Nainital: Uttarakhand’s forest fire could be devastating and may result in melting of glaciers, which are the lifeline for chief rivers flowing through Northern Indian plains.
The experts from ARIES (Aryabhatta Research Institute for Observational Sciences), Nainital and GBPIHED (Govind Ballabh Pant Institute of Himalayan Environment and Development, Almora have reported that black carbon ash and smog is covering these glaciers and hence will result in melting of glacier ice.
A senior scientist from the atmospheric department in ARIES, Manish Kumar told TOI, “The black carbon is the result of incomplete combustion of fossil fuels, biomass, and biofuels. It is also a good absorbent of light and thus increases the heat. This is the reason why glaciers will melt faster.”
The experts also say that forest fires have resulted in the rise of 0.2 degrees Celsius temperature in Northern India. This will be having a negative effect on the monsoons. Kirit Kumar, a scientist from GBPIHED, Almora said, “The black carbon floats for long in the air and gets mixed with clouds. Hence, this interferes with the normal cycle of monsoons. Fe other experts also claimed that the interaction of clouds with black carbon may also have varied effects.

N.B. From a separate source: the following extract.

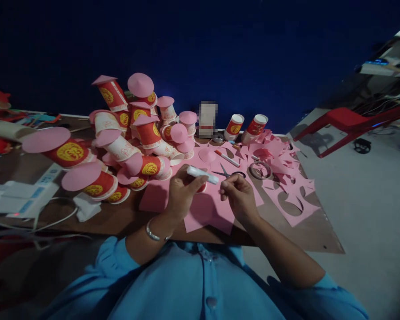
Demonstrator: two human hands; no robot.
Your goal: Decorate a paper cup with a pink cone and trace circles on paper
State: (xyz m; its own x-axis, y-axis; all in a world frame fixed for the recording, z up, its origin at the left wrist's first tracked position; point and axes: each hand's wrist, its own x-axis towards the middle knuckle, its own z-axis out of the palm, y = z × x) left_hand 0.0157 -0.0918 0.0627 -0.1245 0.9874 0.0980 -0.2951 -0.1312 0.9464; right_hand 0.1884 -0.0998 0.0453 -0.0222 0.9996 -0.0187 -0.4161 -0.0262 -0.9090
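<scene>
My left hand is closed around a slim white tube, which looks like a glue tube and points to the right. My right hand is pinched just right of the tube's end, apart from it; whatever its fingertips hold, if anything, is too small to make out. Beneath the tube shows a bit of something red, mostly hidden by my left hand. Pink paper sheets lie under both hands. Behind my right hand are open scissors, and farther back lies a pink paper cone.
Paper cups with pink cone tops are piled at the left. Two red cups stand at the back. Tape rolls, a marker and pink scraps lie right. A white power strip with cables sits left.
</scene>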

According to Manish Kumar from ARIES, the glaciers that are at risk are those situated at lower altitudes like Milam, Newla, Gangotri, Cheepa, and Sundardunga, which are also a source of a number of rivers flowing through Northern India. An expert team of scientists from GBPIHED will soon be taking a scientific expedition to these altitudes in order to study the effect on fires on these glaciers.
QWTJ Live correspondent asked Kirit Kumar that why the scientific community is getting more concerned about these forest fires. He said, “In normal situations, the glaciers acts as mirrors and hence reflects most of the heat & light falling on them. This phenomenon is called ‘albedo’. But when the black carbon gets deposited over them, the glaciers start absorbing heat and light. Therefore, this results in a meltdown. It has become a serious concern now.”